Zweites großes Streitthema: die Feuerwehrgerätehäuser. Jost monierte unter anderem, König habe dem Rat Informationen vorenthalten. Das Gaswerk Illingen, so war die Idee, sollte bauen. Und damit auch die Kredite aufnehmen, damit die nicht im Haushalt der Gemeinde stehen. Dass die Kommunalaufsicht bei diesem Konstrukt eben diese Kredite der Gemeinde anrechnen werde, habe König verschwiegen. König dagegen sagt, er habe in der Ratssitzung am 9. Dezember 2016 genau auf diesen Umstand hingewiesen. Der Bürgermeister betont zudem, die Kommunalpolitik habe großen Wert auf den gleichzeitigen Bau der beiden Feuerwehr-Domizile in Illingen und Hirzweiler (Feuerwehr Ost) gelegt. Eine Herausforderung für die Kommune. Nachdem sich die Idee mit dem Gaswerk zerschlagen habe, werde die Gemeinde das Projekt mit einem Eigenanteil von insgesamt 1,25 Millionen Euro jetzt doch selbst stemmen. Die Finanzierung soll über Grundstücksverkäufe funktionieren. Bei dem Wunsch, die Aufgaben des Gaswerkes auf breitere Basis zu stellen, seien Jost und er in einem Boot gewesen, erläutert der Verwaltungschef.

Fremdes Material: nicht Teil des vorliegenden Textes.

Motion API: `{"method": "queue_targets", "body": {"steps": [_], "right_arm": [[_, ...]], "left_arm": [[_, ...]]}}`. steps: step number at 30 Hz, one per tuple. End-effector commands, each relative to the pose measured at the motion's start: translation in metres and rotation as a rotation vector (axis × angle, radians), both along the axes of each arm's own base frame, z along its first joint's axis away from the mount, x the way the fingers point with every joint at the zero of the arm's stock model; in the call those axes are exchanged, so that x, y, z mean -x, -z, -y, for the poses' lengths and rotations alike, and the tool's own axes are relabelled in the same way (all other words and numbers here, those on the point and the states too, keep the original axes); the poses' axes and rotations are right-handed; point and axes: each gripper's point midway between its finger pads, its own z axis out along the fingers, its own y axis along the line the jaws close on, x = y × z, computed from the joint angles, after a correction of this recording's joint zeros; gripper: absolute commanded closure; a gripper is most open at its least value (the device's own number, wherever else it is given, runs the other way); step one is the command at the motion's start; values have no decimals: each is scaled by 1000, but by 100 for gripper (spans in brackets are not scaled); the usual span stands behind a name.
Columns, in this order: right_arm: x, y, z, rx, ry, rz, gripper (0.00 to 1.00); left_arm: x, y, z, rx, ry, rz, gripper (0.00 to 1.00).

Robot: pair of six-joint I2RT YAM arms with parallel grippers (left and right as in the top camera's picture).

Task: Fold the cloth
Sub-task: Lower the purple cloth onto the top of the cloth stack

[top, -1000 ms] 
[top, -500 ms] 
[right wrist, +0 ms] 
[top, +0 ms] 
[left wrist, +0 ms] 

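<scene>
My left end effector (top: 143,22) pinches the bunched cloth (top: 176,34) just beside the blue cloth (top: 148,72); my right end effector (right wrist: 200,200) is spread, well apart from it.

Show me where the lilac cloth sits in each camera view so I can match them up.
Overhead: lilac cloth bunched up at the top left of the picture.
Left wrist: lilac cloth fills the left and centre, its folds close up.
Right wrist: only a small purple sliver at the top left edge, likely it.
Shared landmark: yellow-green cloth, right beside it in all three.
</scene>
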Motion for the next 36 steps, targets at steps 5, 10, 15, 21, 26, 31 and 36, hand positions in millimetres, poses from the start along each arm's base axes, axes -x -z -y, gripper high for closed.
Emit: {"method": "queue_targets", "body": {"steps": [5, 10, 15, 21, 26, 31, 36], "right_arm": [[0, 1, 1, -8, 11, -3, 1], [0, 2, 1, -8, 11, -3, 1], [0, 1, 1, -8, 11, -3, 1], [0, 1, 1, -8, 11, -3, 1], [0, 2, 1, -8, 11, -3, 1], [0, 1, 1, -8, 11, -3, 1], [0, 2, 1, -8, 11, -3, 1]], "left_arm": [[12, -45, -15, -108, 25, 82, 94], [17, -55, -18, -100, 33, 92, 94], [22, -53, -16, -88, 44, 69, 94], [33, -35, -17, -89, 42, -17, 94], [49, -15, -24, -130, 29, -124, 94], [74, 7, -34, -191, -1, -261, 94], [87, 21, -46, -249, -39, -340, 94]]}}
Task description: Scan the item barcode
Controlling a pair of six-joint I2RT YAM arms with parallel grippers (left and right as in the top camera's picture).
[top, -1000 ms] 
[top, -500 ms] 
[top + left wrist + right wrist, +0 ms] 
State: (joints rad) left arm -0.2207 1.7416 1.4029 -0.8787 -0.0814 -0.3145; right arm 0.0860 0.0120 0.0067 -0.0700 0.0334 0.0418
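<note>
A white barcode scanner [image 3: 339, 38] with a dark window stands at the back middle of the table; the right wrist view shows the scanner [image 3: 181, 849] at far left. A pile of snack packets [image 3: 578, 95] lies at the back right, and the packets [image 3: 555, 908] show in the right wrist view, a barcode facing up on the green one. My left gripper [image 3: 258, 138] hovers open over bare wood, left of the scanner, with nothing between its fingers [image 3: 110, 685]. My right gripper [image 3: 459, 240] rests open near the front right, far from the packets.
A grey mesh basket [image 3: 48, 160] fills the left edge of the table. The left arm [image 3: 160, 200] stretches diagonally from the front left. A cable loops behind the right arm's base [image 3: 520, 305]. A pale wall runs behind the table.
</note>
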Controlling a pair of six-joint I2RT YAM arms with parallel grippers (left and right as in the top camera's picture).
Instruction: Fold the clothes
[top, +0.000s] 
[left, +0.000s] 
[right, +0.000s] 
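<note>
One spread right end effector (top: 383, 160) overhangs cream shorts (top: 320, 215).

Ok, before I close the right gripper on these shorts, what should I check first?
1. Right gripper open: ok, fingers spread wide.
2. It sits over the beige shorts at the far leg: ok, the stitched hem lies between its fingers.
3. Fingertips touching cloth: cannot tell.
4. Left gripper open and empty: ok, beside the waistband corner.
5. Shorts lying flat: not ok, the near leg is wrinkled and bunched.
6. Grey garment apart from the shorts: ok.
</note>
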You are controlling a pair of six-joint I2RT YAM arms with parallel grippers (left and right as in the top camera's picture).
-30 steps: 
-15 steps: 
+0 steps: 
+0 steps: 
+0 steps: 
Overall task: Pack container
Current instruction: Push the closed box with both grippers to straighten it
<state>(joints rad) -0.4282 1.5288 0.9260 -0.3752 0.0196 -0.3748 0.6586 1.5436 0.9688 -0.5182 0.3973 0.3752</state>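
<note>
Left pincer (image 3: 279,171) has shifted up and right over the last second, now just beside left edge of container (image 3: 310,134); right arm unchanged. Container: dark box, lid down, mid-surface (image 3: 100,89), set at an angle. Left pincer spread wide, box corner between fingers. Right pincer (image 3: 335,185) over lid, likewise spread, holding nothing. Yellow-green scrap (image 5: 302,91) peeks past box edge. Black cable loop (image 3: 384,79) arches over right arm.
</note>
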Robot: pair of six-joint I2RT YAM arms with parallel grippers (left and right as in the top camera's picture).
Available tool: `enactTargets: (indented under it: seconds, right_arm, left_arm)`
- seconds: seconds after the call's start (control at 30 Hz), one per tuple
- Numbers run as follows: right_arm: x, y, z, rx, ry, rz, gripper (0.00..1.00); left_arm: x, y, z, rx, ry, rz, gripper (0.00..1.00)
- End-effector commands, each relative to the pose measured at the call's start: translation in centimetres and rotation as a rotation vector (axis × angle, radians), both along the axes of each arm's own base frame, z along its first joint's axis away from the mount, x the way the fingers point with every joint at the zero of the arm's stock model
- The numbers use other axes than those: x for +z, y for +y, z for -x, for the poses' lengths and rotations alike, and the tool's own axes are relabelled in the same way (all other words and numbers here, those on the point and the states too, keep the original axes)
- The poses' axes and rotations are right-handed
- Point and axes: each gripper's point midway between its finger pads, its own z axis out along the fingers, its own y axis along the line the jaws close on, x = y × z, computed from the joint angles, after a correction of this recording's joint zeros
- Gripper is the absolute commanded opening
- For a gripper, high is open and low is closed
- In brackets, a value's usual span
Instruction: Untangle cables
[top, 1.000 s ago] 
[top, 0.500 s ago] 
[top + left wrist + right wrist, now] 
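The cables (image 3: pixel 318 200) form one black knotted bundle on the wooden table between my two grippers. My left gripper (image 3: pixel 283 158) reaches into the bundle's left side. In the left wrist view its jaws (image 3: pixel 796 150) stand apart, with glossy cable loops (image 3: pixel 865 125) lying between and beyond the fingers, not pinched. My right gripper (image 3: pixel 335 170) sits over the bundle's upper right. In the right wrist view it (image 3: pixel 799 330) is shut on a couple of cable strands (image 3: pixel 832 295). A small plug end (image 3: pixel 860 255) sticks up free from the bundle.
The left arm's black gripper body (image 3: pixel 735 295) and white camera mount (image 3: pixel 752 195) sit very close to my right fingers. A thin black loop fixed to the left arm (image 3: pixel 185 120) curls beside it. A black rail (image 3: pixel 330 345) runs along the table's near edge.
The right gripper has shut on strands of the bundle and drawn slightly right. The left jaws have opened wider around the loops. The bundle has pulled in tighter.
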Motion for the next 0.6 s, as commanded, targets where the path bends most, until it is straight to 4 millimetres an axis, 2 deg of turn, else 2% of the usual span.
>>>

Die Vorwürfe in Sachen Höll-Gelände nennt König „einen Hammer“. „Wenn man selbst beteiligt ist, sollte man sich kleinhalten“, schießt er gegen Jost, den Landesvorsitzenden des Arbeiter-Samariter-Bundes. Der ASB plant auf dem Gelände ein großes Gebäude. Und habe dafür einige Zeit gebraucht, sagt König. Um die Planungen zum Beispiel beim Thema Abstandsflächen zu Nachbarn genehmigungsfähig zu bekommen, habe die Gemeinde viel Unterstützung geleistet. Selbstverständlich habe sich das Rathaus und der Bürgermeister um den Fortgang der Dinge gekümmert. Was die Zufahrtsstraße von der Poststraße aus angeht, sagt er: „Ich habe in 21 Jahren im Amt noch nie ein Enteignungsverfahren gestartet und hoffe, es ist nicht notwendig. Deshalb verhandeln wir.“ Die enge Braugasse sei eine Interimslösung. Und sie werde ertüchtigt. Was den krankheitsbedingt fehlenden Projektsteuerer anbelangt, sagt König: „Wenn eine Führungskraft durch Krankheit ausfällt, müssen andere das übernehmen. Wir haben kompetente Mitarbeiterinnen und Mitarbeiter, die das sehr gut gemacht haben.“

Es ist ein weites Feld, und eine lange Geschichte, die Auseinandersetzung zwischen Guido Jost und Armin König. Der Bürgermeister stellt sich demonstrativ vor seine Mitarbeiter. „Jost kann mich angreifen, aber die Verwaltung fühlt sich zu Unrecht attackiert.“ Es sei Quatsch, dass die Gemeinde in der jüngsten Vergangenheit nicht mehr so gut aufgestellt sei. König: „Es tut der Sache nicht gut, wenn Guido Jost in Wadenbeißer-Manier auftritt.“ König hat bereits angekündigt, sich im nächsten Jahr noch mal zur Wiederwahl zu stellen. Nur noch kurz die Welt retten, wie Tim Bendzko singt – klar, würde König sicher gerne auch, wenn es denn möglich wäre.